Ingesting data from Kafka into Mach5
This document explains how to ingest data from Kafka topics into a Mach5 Search index by configuring connections, setting up ingest pipelines, and verifying ingestion using the Mach5 UI.
Prerequisites
- This document assumes that Mach5 is deployed and running successfully. Mach5 Administrative UI page looks as below. Lets assume it’s running at http://localhost:8888/

- Store, store route and warehouse are created successfully. Refer to Quickstart document for help
- Consider there is a Kafka topic named kafkatopic already set up having following 10 records:
@kafka-client$ kafka-console-consumer.sh --bootstrap-server kafka.kafka.svc.cluster.local:9092 --topic kafkatopic --from-beginning
{ "id": "1", "ip_address": "192.168.1.1" }
{ "id": "2", "ip_address": ["192.168.1.2", "10.0.0.5"] }
{ "id": "3", "ip_address": "10.0.0.1" }
{ "id": "4", "ip_address": ["10.0.0.2", "8.8.8.8"] }
{ "id": "5", "ip_address": "172.16.0.1" }
{ "id": "6", "ip_address": ["172.16.0.2", "192.168.1.1"] }
{ "id": "7", "ip_address": "8.8.8.8" }
{ "id": "8", "ip_address": ["8.8.4.4", "10.0.0.5"] }
{ "id": "9", "ip_address": "192.168.2.1" }
{ "id": "10", "ip_address": ["192.168.2.2", "8.8.4.4"] }
Processed a total of 10 messages
- Mach5 Index is already created with the name kafkaindex and with relevant mappings for the kafka topic.
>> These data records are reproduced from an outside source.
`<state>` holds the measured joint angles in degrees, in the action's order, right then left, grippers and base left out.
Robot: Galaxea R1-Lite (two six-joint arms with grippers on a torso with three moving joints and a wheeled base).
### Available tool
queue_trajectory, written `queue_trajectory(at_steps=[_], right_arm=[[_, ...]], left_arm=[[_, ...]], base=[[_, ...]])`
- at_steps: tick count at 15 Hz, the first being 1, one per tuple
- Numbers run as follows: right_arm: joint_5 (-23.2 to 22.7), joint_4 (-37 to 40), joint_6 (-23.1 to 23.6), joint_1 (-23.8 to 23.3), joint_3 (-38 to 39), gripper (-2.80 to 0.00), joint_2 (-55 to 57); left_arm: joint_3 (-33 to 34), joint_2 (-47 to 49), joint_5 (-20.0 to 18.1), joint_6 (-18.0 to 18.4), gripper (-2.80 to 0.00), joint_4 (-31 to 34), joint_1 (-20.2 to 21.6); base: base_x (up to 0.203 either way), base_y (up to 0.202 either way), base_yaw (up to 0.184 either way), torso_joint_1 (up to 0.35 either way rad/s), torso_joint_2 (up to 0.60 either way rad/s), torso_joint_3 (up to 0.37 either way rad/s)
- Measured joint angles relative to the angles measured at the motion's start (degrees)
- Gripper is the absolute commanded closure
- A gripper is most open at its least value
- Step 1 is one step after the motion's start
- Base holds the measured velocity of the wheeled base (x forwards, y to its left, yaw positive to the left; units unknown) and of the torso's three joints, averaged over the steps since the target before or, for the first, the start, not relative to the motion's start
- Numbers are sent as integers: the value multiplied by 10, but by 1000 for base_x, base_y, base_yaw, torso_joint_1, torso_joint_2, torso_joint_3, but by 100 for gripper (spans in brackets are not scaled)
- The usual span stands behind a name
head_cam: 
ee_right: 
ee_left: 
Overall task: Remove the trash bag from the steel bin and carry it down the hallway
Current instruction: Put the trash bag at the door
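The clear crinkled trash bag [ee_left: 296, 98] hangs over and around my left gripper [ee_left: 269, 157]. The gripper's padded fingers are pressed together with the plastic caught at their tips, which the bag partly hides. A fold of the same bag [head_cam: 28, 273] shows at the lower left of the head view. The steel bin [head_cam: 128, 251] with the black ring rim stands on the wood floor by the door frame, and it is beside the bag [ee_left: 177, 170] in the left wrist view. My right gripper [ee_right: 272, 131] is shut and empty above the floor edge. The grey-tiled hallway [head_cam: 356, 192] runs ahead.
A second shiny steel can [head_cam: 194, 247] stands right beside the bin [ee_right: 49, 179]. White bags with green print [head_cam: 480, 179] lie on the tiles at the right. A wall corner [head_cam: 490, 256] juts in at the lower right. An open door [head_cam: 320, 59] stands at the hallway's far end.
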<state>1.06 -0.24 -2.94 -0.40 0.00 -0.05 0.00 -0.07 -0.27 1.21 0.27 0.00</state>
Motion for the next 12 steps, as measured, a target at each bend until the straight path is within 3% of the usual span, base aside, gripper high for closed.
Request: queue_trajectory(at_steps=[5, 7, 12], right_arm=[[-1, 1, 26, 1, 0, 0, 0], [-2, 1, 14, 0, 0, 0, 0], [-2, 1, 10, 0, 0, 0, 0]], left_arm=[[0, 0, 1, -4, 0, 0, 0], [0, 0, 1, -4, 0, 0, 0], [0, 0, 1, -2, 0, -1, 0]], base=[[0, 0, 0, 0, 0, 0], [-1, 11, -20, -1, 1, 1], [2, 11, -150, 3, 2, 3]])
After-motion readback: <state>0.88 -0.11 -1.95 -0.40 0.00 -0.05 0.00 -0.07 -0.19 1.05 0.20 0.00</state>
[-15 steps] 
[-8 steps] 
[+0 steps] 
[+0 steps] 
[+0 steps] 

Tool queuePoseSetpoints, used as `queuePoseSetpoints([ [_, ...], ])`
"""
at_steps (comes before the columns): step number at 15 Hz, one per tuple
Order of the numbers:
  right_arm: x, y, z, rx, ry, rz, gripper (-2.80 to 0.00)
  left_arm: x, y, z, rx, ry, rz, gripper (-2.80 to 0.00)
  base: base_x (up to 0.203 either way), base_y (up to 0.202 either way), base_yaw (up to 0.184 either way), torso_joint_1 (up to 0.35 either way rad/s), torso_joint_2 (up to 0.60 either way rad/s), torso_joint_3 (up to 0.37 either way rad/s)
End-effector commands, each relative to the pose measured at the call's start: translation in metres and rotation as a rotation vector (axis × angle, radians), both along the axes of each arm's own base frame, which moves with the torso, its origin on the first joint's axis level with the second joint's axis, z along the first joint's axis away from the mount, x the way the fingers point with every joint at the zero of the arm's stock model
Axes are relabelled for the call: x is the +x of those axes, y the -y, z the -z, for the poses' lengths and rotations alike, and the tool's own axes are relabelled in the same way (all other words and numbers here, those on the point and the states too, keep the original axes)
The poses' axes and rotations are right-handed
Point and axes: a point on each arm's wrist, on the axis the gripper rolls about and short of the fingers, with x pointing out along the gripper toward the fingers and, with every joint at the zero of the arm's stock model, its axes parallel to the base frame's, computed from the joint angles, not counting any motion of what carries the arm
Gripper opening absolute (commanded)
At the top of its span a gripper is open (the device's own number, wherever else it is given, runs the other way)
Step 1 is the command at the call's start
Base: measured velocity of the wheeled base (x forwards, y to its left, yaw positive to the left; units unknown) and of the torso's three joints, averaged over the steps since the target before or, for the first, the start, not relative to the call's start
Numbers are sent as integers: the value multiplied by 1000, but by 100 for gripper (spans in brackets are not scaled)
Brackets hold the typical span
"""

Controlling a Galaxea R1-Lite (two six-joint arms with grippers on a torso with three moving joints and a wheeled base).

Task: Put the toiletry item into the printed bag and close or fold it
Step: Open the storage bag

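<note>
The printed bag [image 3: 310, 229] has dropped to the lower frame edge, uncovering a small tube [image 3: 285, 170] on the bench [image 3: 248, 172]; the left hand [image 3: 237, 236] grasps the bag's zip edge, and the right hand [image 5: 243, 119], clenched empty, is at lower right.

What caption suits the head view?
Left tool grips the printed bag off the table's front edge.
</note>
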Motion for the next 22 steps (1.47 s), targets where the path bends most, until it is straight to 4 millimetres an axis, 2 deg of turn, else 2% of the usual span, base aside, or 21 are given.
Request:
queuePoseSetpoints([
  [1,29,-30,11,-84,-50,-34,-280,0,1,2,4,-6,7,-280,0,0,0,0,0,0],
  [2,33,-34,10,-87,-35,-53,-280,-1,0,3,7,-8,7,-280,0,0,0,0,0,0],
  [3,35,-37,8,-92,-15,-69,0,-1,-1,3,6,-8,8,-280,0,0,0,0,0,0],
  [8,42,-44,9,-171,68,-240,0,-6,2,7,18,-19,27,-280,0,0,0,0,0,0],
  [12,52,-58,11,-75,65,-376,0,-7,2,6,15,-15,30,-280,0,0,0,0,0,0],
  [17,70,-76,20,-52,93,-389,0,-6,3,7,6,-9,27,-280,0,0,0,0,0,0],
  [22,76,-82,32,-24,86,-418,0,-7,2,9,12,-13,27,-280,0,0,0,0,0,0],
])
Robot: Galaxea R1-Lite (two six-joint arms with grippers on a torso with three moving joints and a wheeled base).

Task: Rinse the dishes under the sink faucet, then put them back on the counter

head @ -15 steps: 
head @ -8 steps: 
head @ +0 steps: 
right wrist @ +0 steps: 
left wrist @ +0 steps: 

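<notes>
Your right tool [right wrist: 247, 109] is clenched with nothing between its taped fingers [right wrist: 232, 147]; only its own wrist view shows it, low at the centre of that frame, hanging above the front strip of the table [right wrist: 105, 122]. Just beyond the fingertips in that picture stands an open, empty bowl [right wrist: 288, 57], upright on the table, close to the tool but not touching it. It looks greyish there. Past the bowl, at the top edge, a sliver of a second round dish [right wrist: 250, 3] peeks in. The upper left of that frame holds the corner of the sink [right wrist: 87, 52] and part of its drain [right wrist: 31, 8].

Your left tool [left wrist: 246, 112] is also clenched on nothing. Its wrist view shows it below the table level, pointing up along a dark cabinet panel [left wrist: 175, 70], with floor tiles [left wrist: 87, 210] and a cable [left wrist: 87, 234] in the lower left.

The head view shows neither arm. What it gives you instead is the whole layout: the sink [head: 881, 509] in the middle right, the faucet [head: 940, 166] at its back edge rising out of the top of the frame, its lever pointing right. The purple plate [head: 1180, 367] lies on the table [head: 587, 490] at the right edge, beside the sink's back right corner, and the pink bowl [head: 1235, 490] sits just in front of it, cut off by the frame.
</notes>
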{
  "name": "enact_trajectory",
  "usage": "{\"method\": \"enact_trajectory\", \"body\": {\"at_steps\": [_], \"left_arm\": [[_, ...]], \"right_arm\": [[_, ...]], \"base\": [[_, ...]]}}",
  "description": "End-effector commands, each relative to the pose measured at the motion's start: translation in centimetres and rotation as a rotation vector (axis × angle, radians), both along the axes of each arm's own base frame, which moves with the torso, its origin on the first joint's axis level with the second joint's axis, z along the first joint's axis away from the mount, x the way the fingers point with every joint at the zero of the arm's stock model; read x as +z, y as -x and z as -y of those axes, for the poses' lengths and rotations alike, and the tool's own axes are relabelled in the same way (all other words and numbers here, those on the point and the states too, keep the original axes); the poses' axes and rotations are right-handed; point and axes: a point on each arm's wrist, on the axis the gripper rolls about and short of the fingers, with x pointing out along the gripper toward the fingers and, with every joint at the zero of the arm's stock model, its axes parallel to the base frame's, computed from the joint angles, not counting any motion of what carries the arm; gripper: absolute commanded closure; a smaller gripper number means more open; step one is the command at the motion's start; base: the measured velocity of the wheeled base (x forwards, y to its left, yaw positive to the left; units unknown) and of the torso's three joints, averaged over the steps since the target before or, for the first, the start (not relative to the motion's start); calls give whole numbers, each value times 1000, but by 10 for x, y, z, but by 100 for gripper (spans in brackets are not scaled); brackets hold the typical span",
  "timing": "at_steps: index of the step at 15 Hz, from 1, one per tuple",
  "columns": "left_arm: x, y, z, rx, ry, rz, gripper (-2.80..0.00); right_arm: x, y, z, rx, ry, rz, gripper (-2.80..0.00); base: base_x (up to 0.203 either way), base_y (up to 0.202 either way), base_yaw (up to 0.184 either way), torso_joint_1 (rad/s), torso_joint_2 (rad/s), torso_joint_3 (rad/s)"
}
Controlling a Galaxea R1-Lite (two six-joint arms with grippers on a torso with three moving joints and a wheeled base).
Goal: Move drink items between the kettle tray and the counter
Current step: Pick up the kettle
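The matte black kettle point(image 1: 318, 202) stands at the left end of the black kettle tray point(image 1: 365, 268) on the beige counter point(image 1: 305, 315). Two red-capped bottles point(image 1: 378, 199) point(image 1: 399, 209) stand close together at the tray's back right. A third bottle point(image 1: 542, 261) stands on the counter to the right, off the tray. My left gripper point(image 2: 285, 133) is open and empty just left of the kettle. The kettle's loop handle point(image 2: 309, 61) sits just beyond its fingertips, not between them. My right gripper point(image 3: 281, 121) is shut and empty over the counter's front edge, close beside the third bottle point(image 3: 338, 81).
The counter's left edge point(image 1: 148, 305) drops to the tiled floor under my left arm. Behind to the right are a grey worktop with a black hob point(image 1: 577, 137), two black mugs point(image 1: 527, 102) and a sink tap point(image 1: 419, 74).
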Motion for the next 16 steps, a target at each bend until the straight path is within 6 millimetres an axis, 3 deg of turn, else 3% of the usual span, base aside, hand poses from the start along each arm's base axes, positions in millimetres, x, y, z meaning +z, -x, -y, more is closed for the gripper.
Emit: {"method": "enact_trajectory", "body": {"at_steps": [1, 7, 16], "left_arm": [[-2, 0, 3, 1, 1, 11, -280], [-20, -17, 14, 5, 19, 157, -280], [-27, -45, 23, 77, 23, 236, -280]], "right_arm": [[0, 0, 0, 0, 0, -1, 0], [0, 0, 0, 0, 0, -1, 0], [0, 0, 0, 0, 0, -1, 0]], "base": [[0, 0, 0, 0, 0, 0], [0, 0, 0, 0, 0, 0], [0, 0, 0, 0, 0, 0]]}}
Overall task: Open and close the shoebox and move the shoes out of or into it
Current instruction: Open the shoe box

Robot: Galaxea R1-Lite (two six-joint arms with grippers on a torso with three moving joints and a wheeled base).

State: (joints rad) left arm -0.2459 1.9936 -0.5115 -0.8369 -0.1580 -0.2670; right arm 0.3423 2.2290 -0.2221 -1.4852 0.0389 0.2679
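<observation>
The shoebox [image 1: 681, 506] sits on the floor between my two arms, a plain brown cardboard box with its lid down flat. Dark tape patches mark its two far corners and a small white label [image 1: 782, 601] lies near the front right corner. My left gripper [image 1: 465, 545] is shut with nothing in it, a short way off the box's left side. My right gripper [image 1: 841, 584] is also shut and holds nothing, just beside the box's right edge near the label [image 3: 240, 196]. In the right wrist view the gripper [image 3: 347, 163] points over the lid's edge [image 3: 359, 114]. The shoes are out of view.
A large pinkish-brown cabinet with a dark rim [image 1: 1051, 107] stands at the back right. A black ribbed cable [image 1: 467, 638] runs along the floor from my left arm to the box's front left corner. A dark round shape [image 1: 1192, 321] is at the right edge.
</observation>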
If no mappings are provided, Mach5 will dynamically infer the mapping when ingesting data. Please note that some data may not get ingested if mappings are not provided.
Connections
Connection is the resource or the entity which stores the properties needed to connect or access the source where the data resides, for instance in Iceberg, Kafka or S3. It is important to note that the same connection can be used in multiple ingest pipelines
Click on Connections on the left panel of Mach5 UI
Add a new connection
Click on + icon on Connections page to create a new connection

- Name: Provide a name for the connection, eg. kafka-conn
- ConnectionType: There are 3 options in dropdown: AwsS3, Iceberg, Kafka. Choose Kafka
- Bootstrap Servers: Specify the bootstrap server details. Eg: kafka.kafka.svc.cluster.local:9092
- Authentication: Keep it as default - None. Other option is AWS_MSK_IAM
- Enable Protocol SSL: Leave it deselected to use Kafka without SSL
- Enable Verify Certificate: Leave it deselected
- Test: Click on the Test button to verify connectivity to Kafka
- Click on Save

Verify new connection
Verify that the new connection is created in the Connections page

Ingest Pipelines
Mach5 Search ingest pipelines allow you to process and ingest documents from various different sources like Iceberg, Kafka. S3 bucket, etc. This is useful for transforming, enriching, or modifying data at ingestion time. To access the source data, ingest pipeline needs the specific connection to source data. For example if we are creating an ingest pipeline to index data from Kafka topic as data source, then you need a connection of type Kafka
Click on Ingest Pipelines on the left panel of Mach5 UI
Add an ingest pipeline
Click on + icon on Ingest Pipelines page to create a new ingest pipeline

- Name: Provide name of the ingest pipeline, eg. kafka-ip
- Index: Specify name of the Mach5 index eg. kafkaindex. Please note that the index must be created in Mach5 prior to configuring the ingest pipeline
- Transform Type: Select options between None or Javascript. This helps to transform data before ingestion. If Javascript is selected, specify the script details in the given box
- Connection Name: Select the Kafka connection name that was created earlier

- Ingest Pipeline Type: Options are S3, Iceberg, Kafka. Select Kafka
- Topic: Specify the Kafka topic from which data needs to be ingested. Eg. kafkatopic
- Start Offset: Options are Earliest, Latest. Keep default as Earliest. Earliest means from the beginning of the topic. Latest means whatever data comes in the topic after the pipeline is setup
- Group Id: Specify the group Id, eg. gidkafka. The group id is the unique identifier for a Kafka consumer group
- Offsets Per Batch: Default is 16384. Specify the offset as needed, otherwise keep as default
- Advanced: Leave the advanced section as default, Operation Mode being Append/Upsert
- Enabled: Select this checkbox to Enable the Ingest Pipeline
- Click on Save
- Once the ingest pipeline is created, records will start getting reflected in the Mach5 index corresponding to the Kafka topic.
Verify an ingest pipeline
In Ingest Pipelines page verify if the ingestion pipeline is created properly

Once the kafka-ip ingestion pipeline is successfully created, records from Kafka in kafkatopic are ingested into Mach5 index kafkaindex. As and when new data comes to the Kafka topic, it will get added into the Mach5 index
Verify data ingestion
Using Mach5 Dashboards - Dev Tools verify that the data from Kafka is ingested into Mach5
- Execute a count query on the Mach5 index to verify the number of ingested records. As expected, the count is 10 records. This is what was ingested into kafkatopic, refer to Prerequisites

- Execute a search query on the Mach5 index to verify the ingested records.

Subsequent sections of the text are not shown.